Railway station in Birmingham, England

Spring Road is a small railway station in the Acocks Green area of Birmingham, England. It is situated on the North Warwickshire Line, between Tyseley and Hall Green stations. The station, and all trains serving it, are operated by West Midlands Railway.

==History==
The station was opened in 1908 as a halt named Spring Road Platform to ease traffic from the station at Tyseley, and to serve a cluster of cottages on the nearby land, which were owned until 1925 by the landowner at Fox Hollies Hall, Zaccheus Walker IV. The station consisted of two platforms with shelters, with ramps leading from street level to the station below. Passengers had to purchase their tickets on the train.
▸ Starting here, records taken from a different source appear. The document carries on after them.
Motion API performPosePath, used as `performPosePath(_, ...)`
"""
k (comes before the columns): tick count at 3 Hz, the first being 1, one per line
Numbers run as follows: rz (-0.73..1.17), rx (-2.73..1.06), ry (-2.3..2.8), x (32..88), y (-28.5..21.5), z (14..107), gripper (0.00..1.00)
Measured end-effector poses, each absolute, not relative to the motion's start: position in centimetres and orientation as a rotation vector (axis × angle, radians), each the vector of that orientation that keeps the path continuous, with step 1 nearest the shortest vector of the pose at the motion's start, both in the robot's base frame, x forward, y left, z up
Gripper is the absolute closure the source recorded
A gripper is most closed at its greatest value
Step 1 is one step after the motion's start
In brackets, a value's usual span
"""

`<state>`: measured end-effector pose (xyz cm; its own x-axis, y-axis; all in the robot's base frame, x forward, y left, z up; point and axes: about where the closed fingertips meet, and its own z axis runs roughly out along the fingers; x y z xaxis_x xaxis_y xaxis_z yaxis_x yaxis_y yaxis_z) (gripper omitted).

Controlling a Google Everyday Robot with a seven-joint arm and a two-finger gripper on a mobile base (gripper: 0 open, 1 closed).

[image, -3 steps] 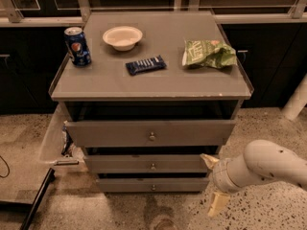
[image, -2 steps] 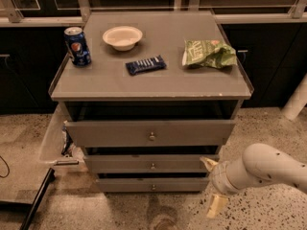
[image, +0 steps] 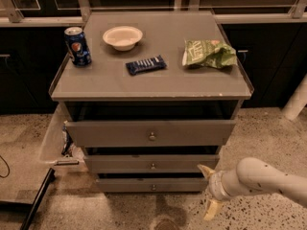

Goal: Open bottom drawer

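1. Speckled stone floor [image: 268, 128] spreads under and around a grey cabinet [image: 144, 87], which stands against dark cupboards at the back.
2. Of its three drawer fronts, the tallest drawer [image: 120, 133] is at the top and juts forward, with a dark gap above it.
3. Below it is the mid-sized drawer [image: 124, 164].
4. Lowest, just above the floor, is the bottom drawer [image: 129, 185], narrow and set back behind the two above.
5. A pale robot arm [image: 264, 178] reaches in from the lower right.
6. Its gripper [image: 209, 189] hangs just beside the bottom drawer's right end, its yellowish fingers [image: 206, 169] spread wide, one high and one low, with nothing between them.
7. On the cabinet top lie a green chip bag [image: 208, 54], a white bowl [image: 123, 36], a dark blue snack bar [image: 146, 64] and a blue soda can [image: 77, 46].
8. A tiny round knob [image: 153, 187] sits at the middle of the bottom drawer, well left of the gripper.
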<state>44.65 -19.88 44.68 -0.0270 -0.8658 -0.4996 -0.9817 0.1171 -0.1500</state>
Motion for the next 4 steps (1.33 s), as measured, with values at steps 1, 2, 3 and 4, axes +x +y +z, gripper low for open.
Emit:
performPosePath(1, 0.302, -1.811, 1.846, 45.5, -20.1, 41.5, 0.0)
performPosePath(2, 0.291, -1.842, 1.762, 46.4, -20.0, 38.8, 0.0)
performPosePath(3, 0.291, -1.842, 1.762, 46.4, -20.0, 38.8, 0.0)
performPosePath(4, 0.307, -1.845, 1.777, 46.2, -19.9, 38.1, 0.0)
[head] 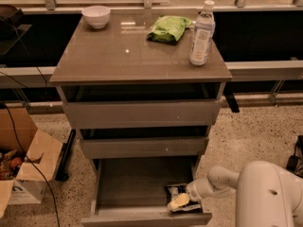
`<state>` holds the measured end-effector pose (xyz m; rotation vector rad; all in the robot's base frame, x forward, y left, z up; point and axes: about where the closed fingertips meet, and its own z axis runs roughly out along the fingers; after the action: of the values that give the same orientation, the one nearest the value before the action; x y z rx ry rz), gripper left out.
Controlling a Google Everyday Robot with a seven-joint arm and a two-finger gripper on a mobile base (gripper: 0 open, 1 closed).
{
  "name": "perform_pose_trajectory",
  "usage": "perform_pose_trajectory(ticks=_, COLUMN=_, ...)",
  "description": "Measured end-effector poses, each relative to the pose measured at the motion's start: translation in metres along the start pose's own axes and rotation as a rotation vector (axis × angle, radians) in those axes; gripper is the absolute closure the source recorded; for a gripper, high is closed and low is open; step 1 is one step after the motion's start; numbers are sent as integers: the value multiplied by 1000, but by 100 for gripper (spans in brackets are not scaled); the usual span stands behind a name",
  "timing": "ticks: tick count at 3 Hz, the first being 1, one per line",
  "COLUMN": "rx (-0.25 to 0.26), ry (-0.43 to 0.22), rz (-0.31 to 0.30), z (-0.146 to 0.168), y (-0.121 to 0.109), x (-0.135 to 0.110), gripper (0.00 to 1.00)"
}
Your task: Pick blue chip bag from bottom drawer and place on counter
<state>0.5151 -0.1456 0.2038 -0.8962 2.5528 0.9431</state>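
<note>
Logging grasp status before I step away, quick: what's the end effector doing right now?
The end effector is inside the bottom drawer, right at the blue chip bag; whether it is open, closed or holding the bag cannot be told.

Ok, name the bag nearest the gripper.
The dark blue bag in the bottom drawer, right at the gripper; the green bag lies up on the counter.
</note>
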Motion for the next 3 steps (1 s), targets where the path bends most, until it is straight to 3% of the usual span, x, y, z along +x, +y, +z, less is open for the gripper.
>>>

The station served as a request stop for the railmotor excursions throughout the years before the First World War, with Acocks Green building up around it. Zaccheus Walker IV, who was a well-respected philanthropist in the area, used the station for school trips (paid for by him personally) to the countryside and Stratford upon Avon.

At the end of the Second World War, a factory consisting of two buildings was built alongside the station, belonging to Lucas. The larger of the two known as BW3 and BW4 were later sold to Magneti Marelli in the early 1990s, before passing into the hands of Denso in 2003. The smaller BW5 stayed in the hands of Lucas as part of Lucas Aerospace. Lucas was bought out by TRW in 1998, BW5 has been in the hands of Goodrich since October 2002 when TRW sold off all its aerospace businesses.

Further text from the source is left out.